Exercise aim
Where a line of the data below has the string "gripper", copy that line.

- Opening Delimiter -

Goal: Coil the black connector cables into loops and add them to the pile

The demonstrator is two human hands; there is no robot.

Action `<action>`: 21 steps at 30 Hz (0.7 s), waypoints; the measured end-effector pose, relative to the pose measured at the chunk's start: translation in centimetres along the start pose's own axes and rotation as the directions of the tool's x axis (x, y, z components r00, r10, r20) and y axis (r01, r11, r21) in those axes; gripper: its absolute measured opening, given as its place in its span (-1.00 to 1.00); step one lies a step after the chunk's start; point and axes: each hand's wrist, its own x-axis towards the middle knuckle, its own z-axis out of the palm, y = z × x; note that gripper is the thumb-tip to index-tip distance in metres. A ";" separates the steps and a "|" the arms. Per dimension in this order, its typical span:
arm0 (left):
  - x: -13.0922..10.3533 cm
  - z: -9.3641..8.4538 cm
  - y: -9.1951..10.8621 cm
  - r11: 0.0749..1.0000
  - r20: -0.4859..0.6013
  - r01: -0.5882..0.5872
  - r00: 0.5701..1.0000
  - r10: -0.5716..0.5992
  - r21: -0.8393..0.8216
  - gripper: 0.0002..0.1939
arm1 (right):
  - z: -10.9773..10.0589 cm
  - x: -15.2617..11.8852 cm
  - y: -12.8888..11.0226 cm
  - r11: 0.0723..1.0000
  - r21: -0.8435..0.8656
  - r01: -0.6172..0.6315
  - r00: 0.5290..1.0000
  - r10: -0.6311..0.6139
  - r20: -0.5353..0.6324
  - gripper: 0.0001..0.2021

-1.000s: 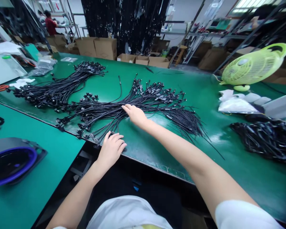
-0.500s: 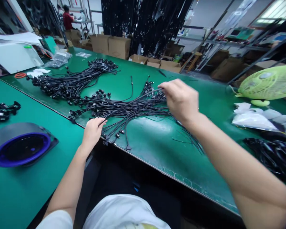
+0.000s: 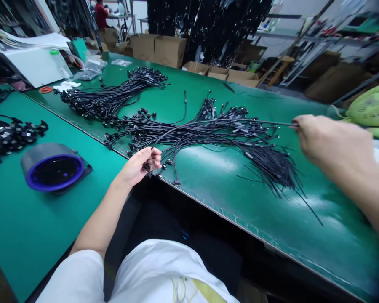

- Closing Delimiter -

Written response
Action `<action>`: 21 steps at 30 Hz (0.7 s), waypoints; the measured end-effector pose, relative to the pose measured at the chunk's start: translation in centimetres along the start pose's own axes and rotation as the directions of the tool's x axis (x, y, z components r00, r10, r20) and y axis (r01, r11, r21) in those axes; gripper: its absolute measured opening, given as its place in its span (-1.00 to 1.00); step one lies a step after the chunk's start; point and axes: each hand's wrist, its own x-axis towards the middle knuckle, its own z-axis out of the palm, y = z × x; note that gripper is the thumb-tip to index-tip distance in metres. A ";" separates the steps and a "|" the arms. Per dimension in this order, its typical span:
  - gripper: 0.0002..0.1939
  - gripper: 0.0001..0.2021

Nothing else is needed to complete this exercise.